Editor's note: This article has been corrected to state that SolarWinds originally announced it was exploring a separation of N-able last August.
Shares of SolarWinds (NYSE:SWI) are down more than 41% as of 11:10 a.m. EDT, according to data from S&P Global Market Intelligence. The embattled tech company completed its spinoff of IT service software outfit N-able (NYSE:NABL) into its own separate entity. The big share price drop reflects the split. SolarWinds shareholders of record on July 12, 2021 each received one share of N-able -- which is currently trading at $14 per share, down nearly 9% as of 11:10 a.m. EDT from its debut at market open on Tuesday.
SolarWinds originally announced it was exploring a separation of N-able last August, and filed paperwork with the Securities and Exchange Commission (SEC) last December making the spinoff official.

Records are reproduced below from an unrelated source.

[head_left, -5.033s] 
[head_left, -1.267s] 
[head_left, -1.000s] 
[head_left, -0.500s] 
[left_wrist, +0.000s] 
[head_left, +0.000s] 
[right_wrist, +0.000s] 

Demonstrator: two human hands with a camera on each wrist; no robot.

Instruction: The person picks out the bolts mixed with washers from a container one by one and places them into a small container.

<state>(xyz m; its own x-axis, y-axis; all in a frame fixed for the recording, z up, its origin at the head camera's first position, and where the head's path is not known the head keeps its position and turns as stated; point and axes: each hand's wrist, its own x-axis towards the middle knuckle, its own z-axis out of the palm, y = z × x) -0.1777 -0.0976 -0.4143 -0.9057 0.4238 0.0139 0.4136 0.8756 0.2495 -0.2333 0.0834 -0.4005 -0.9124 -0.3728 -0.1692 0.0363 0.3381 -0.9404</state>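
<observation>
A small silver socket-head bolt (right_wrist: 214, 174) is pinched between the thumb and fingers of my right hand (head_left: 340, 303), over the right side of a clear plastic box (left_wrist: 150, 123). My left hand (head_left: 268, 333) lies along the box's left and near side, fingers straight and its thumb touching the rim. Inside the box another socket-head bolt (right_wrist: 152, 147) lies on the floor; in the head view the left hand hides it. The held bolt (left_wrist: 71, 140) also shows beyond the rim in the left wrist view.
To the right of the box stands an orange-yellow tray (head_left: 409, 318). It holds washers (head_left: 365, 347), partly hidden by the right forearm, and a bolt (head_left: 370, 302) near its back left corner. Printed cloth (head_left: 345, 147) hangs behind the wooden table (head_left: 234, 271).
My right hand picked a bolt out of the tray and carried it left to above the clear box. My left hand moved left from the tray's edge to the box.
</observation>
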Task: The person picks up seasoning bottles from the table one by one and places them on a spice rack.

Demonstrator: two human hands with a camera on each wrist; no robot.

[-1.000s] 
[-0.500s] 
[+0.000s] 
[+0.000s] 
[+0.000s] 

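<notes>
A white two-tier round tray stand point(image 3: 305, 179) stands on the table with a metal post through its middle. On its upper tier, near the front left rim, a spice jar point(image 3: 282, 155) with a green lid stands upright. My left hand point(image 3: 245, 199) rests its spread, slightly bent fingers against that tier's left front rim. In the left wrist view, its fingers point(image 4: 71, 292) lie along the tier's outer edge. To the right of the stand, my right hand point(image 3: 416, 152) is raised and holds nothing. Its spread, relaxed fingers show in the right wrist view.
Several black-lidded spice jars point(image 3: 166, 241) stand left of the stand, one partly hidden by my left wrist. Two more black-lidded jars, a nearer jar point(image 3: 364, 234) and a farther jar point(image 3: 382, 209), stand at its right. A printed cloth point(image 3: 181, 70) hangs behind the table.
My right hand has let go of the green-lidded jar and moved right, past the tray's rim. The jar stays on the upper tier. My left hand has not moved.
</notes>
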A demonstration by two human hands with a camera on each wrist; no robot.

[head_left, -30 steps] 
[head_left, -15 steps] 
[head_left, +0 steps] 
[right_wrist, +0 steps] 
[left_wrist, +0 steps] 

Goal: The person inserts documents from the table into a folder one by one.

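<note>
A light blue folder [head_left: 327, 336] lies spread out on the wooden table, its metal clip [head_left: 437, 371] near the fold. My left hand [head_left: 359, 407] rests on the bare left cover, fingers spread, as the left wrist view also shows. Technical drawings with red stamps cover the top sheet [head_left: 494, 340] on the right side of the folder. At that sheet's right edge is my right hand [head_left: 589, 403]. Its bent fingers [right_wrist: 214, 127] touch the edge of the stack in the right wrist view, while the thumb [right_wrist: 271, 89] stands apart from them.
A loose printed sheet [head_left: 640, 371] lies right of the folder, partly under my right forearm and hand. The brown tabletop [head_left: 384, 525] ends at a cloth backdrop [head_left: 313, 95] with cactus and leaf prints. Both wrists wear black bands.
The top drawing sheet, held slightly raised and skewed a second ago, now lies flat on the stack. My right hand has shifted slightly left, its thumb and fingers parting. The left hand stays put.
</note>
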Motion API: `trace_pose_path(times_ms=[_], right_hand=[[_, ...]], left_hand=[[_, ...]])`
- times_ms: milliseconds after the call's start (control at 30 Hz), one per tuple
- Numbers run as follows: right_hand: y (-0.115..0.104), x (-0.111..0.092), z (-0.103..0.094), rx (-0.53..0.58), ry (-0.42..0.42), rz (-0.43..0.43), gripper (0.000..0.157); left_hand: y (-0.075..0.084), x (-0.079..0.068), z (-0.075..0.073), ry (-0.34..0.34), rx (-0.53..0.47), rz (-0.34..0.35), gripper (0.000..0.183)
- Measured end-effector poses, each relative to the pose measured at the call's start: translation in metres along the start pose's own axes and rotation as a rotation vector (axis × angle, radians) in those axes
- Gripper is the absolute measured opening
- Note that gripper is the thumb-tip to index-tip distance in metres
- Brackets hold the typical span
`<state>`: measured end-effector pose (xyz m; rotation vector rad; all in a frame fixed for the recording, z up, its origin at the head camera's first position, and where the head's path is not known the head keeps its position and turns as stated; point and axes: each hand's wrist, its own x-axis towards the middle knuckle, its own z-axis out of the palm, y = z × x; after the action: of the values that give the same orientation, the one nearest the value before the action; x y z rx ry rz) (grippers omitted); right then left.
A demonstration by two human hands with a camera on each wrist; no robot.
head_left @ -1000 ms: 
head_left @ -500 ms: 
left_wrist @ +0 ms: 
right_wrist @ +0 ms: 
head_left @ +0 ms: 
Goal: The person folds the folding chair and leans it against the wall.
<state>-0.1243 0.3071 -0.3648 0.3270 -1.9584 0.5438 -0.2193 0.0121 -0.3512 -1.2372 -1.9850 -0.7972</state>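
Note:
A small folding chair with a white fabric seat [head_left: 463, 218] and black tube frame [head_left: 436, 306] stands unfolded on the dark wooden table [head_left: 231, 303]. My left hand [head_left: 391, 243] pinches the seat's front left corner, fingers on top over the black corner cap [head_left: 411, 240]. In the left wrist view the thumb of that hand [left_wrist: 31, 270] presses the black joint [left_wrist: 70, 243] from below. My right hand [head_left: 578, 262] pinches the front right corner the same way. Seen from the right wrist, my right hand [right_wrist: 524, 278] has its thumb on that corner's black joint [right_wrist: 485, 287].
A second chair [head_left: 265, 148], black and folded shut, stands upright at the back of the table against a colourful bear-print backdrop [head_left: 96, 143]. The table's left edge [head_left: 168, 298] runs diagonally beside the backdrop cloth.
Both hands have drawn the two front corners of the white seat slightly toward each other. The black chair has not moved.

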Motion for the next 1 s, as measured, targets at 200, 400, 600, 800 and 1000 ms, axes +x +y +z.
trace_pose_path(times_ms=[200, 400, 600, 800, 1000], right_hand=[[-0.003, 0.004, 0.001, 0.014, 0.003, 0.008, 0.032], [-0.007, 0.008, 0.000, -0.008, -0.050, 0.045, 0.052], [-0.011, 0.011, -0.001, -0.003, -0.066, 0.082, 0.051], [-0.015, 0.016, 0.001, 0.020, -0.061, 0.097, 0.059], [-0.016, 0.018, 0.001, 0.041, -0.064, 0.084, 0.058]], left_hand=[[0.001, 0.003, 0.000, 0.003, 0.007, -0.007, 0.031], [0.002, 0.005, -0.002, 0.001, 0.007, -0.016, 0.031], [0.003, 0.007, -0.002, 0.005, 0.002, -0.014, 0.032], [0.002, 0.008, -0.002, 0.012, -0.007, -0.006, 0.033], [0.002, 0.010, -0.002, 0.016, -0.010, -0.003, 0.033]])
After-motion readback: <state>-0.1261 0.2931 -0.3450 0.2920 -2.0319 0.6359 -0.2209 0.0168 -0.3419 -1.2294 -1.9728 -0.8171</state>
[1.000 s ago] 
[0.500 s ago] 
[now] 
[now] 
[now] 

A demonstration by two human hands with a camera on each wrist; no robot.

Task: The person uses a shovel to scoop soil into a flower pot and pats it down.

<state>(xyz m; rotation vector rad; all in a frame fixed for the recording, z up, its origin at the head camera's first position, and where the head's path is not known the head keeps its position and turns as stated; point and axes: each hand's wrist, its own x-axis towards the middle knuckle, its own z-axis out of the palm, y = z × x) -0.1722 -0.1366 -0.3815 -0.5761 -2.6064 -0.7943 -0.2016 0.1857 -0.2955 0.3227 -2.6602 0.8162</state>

Later in December, it was revealed by security firm FireEye (NASDAQ:FEYE) that a breach on its systems was exploited through SolarWinds IT monitoring and management software Orion -- which FireEye and a slew of other tech companies and government agencies use, and through which Russian hackers had infiltrated their systems.
It's been tough going for SolarWinds ever since. Its stock fell over 30% when news of the hack broke, and a meaningful rebound has yet to occur. Spinning off N-able will allow that growing cloud-based software business to divorce itself from the beleaguered IT management services that will remain under the SolarWinds name.
SolarWinds reported preliminary second-quarter 2021 financial results in July. Total revenue is expected to be up approximately 6% year-over-year to $260.8 million to $262 million, but about $85 million of that revenue was generated by N-able (which grew 16% year over year). The core business that remains with SolarWinds was up a meager 2%.
It will be an uphill battle for SolarWinds as it repairs its reputation and reestablishes trust with its customers, and it's unlikely to be a growing business anytime soon. The upshot, though, is that this is a profitable firm. Adjusted EBITDA profit margin, which excludes noncash expenses like depreciation and one-time costs of completing the spinoff, is expected to be about 42% in Q2. SolarWinds might be a potential rebound play going forward, but tread lightly here.